湛清弦正安慰著夫人,後面傳來人聲,“喲,這不是我們家的三小姐嗎?今兒怎麼回來了?”

雪娘可是得了信,說是家裡來了貴客,下人們傳得似模似樣,說那人是京城裡的大人物,陪著湛清弦一道回來的,帶了一屋子的禮物,把個前廳都堆滿了,有那麼誇張嗎?如果真是像他們說的那樣,她可真想去前廳瞧瞧,可這才出了自己的院子,便停下了腳步,若真是什麼貴客,這樣闖進去,只怕老爺會罵她不懂規矩。

這京城裡的人,她可是見得多了,湛清弦這丫頭守著個小客棧,能認識什麼大人物啊,八成是唬人的,不看也罷。 可這好奇心一起了,一時想要按下來,就有些難了,心裡尋思著,就是偷偷去瞧一眼也是好的,於是腳步慢慢地向前廳挪著,不想在這遊廊上見到了她們。

“雪姨。 ”湛清弦站直了身子,淡笑著打了聲招呼。

雪娘搖著紈扇,圍著她轉了兩圈,“我說三小姐,這去了京城,可就真是不一樣了,這錦緞披身,可真讓你添了幾分貴氣了,如果是走在大街上,只怕我還認不出來呢?”

“雪姨說笑了。 ”若是平時她定是淡淡一笑,任她說兩句,如今可不一樣,“剛剛清弦背對著您,您不是一眼就認出來了嗎?”

看吧,這丫頭的小爪子終於給lou出來了,她可是一直都想逼出她的小爪子來。 “那是當然,我雪娘地記*可好呢,這府裡的丫頭小廝,哪個人的模樣我認不出來?何況三小姐來湛家這麼多年,我又怎麼會認不出呢?”

居然敢把她和丫頭們比,湛清弦嘴角微微一動,“那是。 雪姨在京城見的人多了,這記*自然比咱們這小鎮上的人好。 ”

這話什麼意思?雪娘臉色一變。 正待發怒,夫人已經抹乾了淚水站了起來,“好了,雪娘,你去廚房看看他們都準備得怎麼樣了,今天家裡有貴客,可怠慢不得。 不然,老爺可不會放過咱們。 ”

聽夫人這麼一說,雪娘輕揚著扇子指著自己,彷彿不敢相信自己的耳朵,夫人叫她去廚房看看?這種事兒隨便叫個丫頭去不就成了,犯得著讓她這個姨娘親自去,正想要拒絕,夫人臉一肅。 冷瞪了她一眼,那犀利的眼神,讓她自動地合上了嘴,夫人的好脾氣,全湛家地人都知,這般嚴肅的樣子可從來沒見過。 也不敢再說什麼,跺了下腳,轉身走了。

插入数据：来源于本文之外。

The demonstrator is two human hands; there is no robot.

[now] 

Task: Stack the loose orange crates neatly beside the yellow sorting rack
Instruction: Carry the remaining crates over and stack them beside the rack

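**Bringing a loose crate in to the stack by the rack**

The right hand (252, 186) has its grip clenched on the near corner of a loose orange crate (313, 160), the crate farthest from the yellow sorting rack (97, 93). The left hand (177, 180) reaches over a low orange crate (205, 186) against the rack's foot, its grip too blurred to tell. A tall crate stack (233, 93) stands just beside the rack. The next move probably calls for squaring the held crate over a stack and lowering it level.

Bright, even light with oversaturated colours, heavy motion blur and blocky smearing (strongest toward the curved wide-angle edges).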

今兒真是見鬼了,不說那小蹄子居然敢頂嘴,連夫人也沒給她好臉色看,憋了這一肚子的氣,暗自發誓,今兒晚上定要和老爺子好好說說。

看著雪娘轉去了廚房,湛夫人鬆了口氣,“清弦啊。 你雪姨就這嘴利了點。 可這心思並不壞,你也別見氣。 ”這雪娘也真是。 她剛剛一直在一旁給她使眼色,她偏偏就是不理。

“娘,你放心,我知道的,雪姨不過是心直口快而已。 ”真的只是心直口快嗎?她可是早有領教了。

晚餐時,湛四海把湛家的老小全都叫到了前廳,當眾宣佈了這個訊息,本來一雙眼在林鎮海身上打轉的雪娘,驚得半晌沒說出話來,難怪這丫頭敢頂撞她,原來是找到了親生地爹啊,偏生這位還是京城裡的大官,皇上跟前的大紅人,一時間心裡亂得糟,生怕說錯了話,惹得湛清弦不高興,得罪了林將軍。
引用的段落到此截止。